C’est depuis le Ninkasi, un bar-salle de concert du quartier de Gerland, que les écolos ont décidé de suivre la soirée. Covid-19 oblige, pas de rassemblement de militant·es mais une cinquantaine de journalistes se massent devant la scène. Lyon n’a jamais été aussi verte que ce soir. Même la communiste Givors, près de Lyon, fortement convoitée par le Rassemblement national (RN), ne résiste pas à la poussée écologiste. Dans la salle, les masques ne parviennent pas à cacher les sourires des colistiers et colistières. Les circonscriptions de la métropole de Lyon tombent les unes après les autres dans l’escarcelle des écologistes et de la gauche. Avant même les résultats officiels, Bruno Bernard monte sur la scène. « Je serai le futur président de la métropole de Lyon », annonce-t-il sobrement. Le discret quinquagénaire était à la tête d’une entreprise de désamiantage. Secrétaire régional d’EELV entre 2013 et 2016 puis membre du bureau exécutif du parti, il a une réputation de fin stratège. Vers minuit, les résultats de la métropole tombent : l’union des écolos et de la gauche obtient la majorité absolue (84 sièges sur 150).
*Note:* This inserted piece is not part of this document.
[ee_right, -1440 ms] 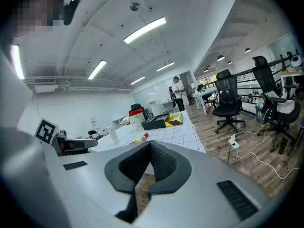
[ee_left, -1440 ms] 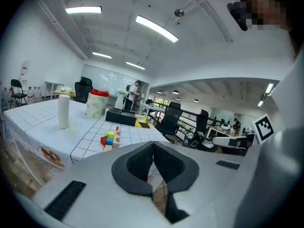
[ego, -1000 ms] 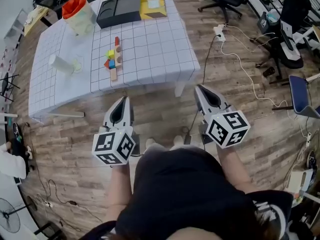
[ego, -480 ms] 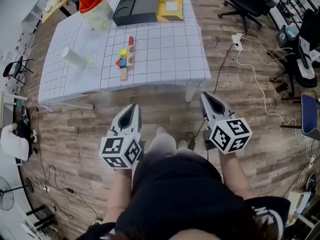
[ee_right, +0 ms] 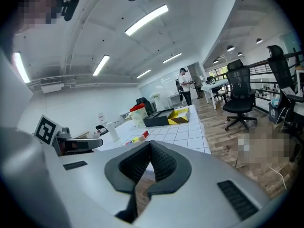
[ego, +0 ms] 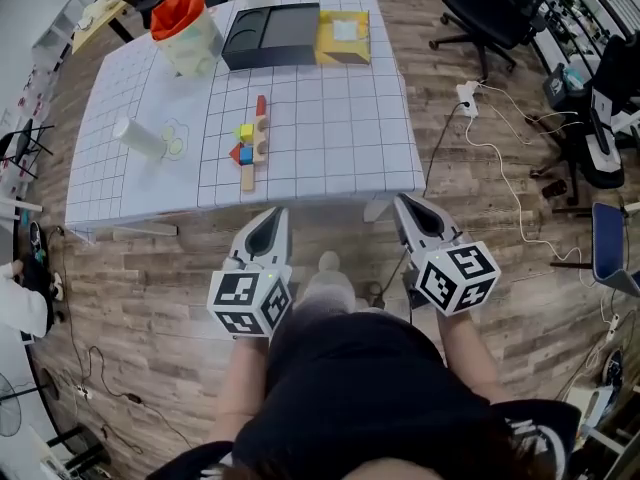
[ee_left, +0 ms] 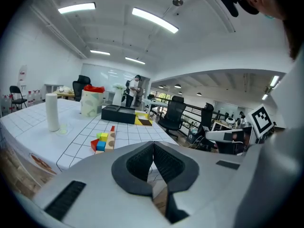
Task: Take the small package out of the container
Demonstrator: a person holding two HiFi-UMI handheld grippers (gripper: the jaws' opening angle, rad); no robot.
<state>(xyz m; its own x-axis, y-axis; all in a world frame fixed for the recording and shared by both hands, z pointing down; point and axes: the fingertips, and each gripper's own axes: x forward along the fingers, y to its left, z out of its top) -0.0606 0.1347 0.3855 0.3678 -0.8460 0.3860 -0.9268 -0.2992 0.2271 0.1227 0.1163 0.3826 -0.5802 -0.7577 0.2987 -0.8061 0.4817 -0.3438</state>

Coup double, donc, pour les écolos. Grégory Doucet, tout sourire, évoque « un moment historique » : « Lyon avait rendez-vous avec l’histoire. Lyon est au rendez-vous. » À 46 ans, ce grand brun d’origine parisienne était inconnu des Lyonnais·es il y a six mois. Novice en politique, il a d’abord fait ses armes dans le monde de l’humanitaire. Président du Génépi pendant ses études, il a ensuite travaillé pour l’Adie (le spécialiste du microcrédit) avant d’enchaîner les missions à l’étranger pour Inter Aide, une organisation humanitaire spécialisée dans la réalisation de programmes de développement ruraux. Ce n’est qu’en 2007 qu’il s’encarte à EELV. Deux ans plus tard, il rejoint le siège de Handicap International, à Lyon.
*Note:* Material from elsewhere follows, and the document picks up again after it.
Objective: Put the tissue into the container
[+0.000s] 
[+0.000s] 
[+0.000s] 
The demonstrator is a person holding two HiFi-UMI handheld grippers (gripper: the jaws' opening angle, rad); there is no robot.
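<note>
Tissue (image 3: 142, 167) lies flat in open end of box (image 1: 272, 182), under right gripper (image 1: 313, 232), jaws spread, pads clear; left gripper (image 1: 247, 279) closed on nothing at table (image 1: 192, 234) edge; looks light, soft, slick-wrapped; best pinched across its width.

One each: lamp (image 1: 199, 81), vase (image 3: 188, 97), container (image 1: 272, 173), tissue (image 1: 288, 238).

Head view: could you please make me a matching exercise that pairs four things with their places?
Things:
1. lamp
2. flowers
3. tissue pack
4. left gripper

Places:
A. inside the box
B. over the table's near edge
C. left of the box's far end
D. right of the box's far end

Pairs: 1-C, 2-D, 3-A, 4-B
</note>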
Au soir de sa victoire, le nouveau maire de Lyon a annoncé de grandes ambitions. « Nous devons sortir du déni, d’un modèle qui est dépassé. Lyon va devenir une référence en matière d’écologie, annonce-t-il avec détermination. Je serai le maire qui redonne le pouvoir aux habitants, qui ancre les femmes dans la vie de la cité avec la parité, qui soutient les initiatives citoyennes. Je serai un maire à l’écoute et qui délègue. » Démocratie locale, économie locale, relocalisation de l’alimentaire, gestion des déchets, mobilité, pollution… La nouvelle majorité a du pain sur la planche.
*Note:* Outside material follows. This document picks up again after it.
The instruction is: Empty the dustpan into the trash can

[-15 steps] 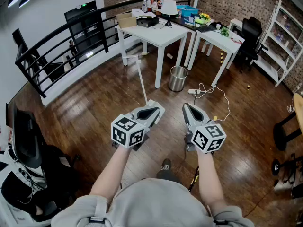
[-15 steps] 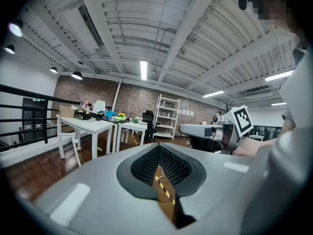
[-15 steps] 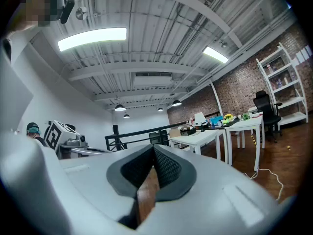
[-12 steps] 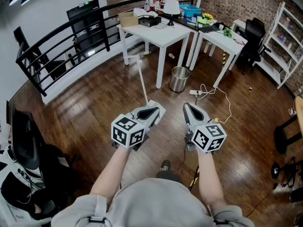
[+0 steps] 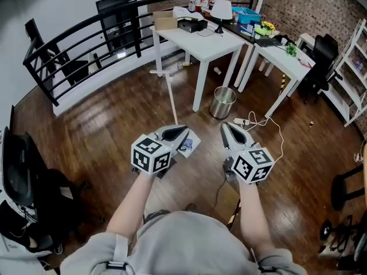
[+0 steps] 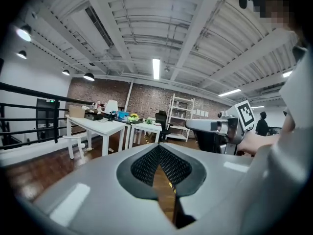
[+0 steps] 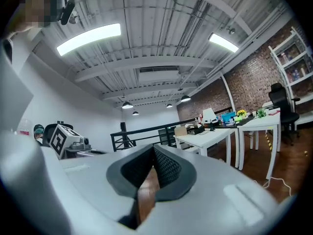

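A round metal trash can (image 5: 222,102) stands on the wood floor beside a white table leg. A white long-handled dustpan (image 5: 190,143) rests on the floor with bluish scraps in its pan, and its thin handle (image 5: 170,99) rises away from me. My left gripper (image 5: 175,132) hovers just left of the pan, shut with nothing between its pads. My right gripper (image 5: 227,128) is held level beside it, also shut and empty. In both gripper views the jaws meet at the tip and only floor shows below, while the can and the dustpan are hidden.
Two white tables (image 5: 202,37) loaded with clutter stand behind the can, and a white cable (image 5: 268,121) trails on the floor to its right. A black railing (image 5: 74,44) runs along the left, an office chair (image 5: 325,50) and shelves stand far right.
The whole scene has slid down and right in the head view, so the can and tables look nearer. The dustpan's pan now shows beside the left gripper. Both grippers keep their pose.
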`<state>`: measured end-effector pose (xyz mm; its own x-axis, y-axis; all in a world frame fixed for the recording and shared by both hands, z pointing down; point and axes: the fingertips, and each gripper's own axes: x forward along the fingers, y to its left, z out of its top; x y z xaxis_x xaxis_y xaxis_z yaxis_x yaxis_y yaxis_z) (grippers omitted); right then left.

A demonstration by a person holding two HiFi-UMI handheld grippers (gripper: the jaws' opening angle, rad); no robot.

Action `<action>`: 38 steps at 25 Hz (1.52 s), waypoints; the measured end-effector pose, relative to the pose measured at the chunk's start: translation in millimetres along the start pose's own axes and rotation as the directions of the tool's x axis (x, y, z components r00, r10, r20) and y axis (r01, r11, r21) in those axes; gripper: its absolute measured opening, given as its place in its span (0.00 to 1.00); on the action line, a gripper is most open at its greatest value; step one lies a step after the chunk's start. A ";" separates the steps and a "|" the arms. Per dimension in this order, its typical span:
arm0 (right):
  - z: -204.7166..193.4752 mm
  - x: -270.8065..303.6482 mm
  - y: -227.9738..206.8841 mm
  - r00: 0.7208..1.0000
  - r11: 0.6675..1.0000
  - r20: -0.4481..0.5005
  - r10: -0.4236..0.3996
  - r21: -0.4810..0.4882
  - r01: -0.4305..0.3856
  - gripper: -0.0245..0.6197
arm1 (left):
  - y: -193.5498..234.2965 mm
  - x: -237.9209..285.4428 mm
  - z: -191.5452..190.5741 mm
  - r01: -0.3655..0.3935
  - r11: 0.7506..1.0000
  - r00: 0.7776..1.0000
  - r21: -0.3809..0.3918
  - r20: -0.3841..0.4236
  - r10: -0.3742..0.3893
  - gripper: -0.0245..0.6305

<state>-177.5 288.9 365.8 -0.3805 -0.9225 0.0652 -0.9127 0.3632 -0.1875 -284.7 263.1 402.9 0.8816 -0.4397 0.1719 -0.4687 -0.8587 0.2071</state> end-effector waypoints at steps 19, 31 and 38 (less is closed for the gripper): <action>3.1 142.8 -121.8 0.993 0.998 -0.104 -0.063 -0.018 0.061 0.04 | 196.9 124.3 7.5 -0.091 0.994 0.994 -0.061 -0.059 0.088 0.05; -10.6 274.5 -160.0 0.979 0.992 -0.159 -0.126 0.004 0.128 0.04 | 335.4 192.1 0.0 -0.042 0.996 0.995 -0.073 -0.092 0.035 0.05; -27.0 308.8 -176.0 0.977 0.991 -0.182 -0.114 0.046 0.124 0.04 | 404.1 219.5 -56.0 -0.129 0.988 0.974 -0.089 -0.199 0.109 0.05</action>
<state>-138.4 -56.3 445.4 -0.2952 -0.9183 0.2638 -0.9449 0.2398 -0.2229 -283.8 -165.7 578.2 0.7962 -0.4696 0.3815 -0.5815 -0.7682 0.2678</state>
Et ses membres sont attendus au tournant. Sitôt le bref discours de Bruno Bernard expédié, une dizaine de militant·es d’extrême gauche ont décidé de lui lancer un premier défi. « Quelle est votre position sur la trêve hivernale ? », s’époumone une jeune femme. Aux cris de « Pas d’expulsion sur le logement ! Prolongation de la trêve hivernale ! », les militant·es déroulent une banderole provocante : « Mairie verte ? Maintenant à Lyon, pas d’expulsion ! » « Nous aurons l’occasion d’en rediscuter », glisse Bruno Bernard avant de s’éclipser.
De l’autre côté de l’échiquier politique, Gérard Collomb a du mal à encaisser. Il fustige les « propositions irréalistes » des écolos, soutenant mordicus que lui proposait « une écologie de l’avenir », paradoxalement incarnée par son soutien indéfectible à l’Anneau des sciences, un projet d’autoroute urbaine. Ce vendredi 3 juillet, c’est pourtant lui, en tant que doyen des élu·es du conseil municipal, qui devra remettre l’écharpe au nouveau maire. En attendant, les équipes de Bruno Bernard et de Grégory Doucet ont décidé de continuer la soirée au QG de campagne des verts. La salle est comble, emplie de cris de joie des militant·es qui acclament l’arrivée de Grégory Doucet. À bicyclette, bien sûr.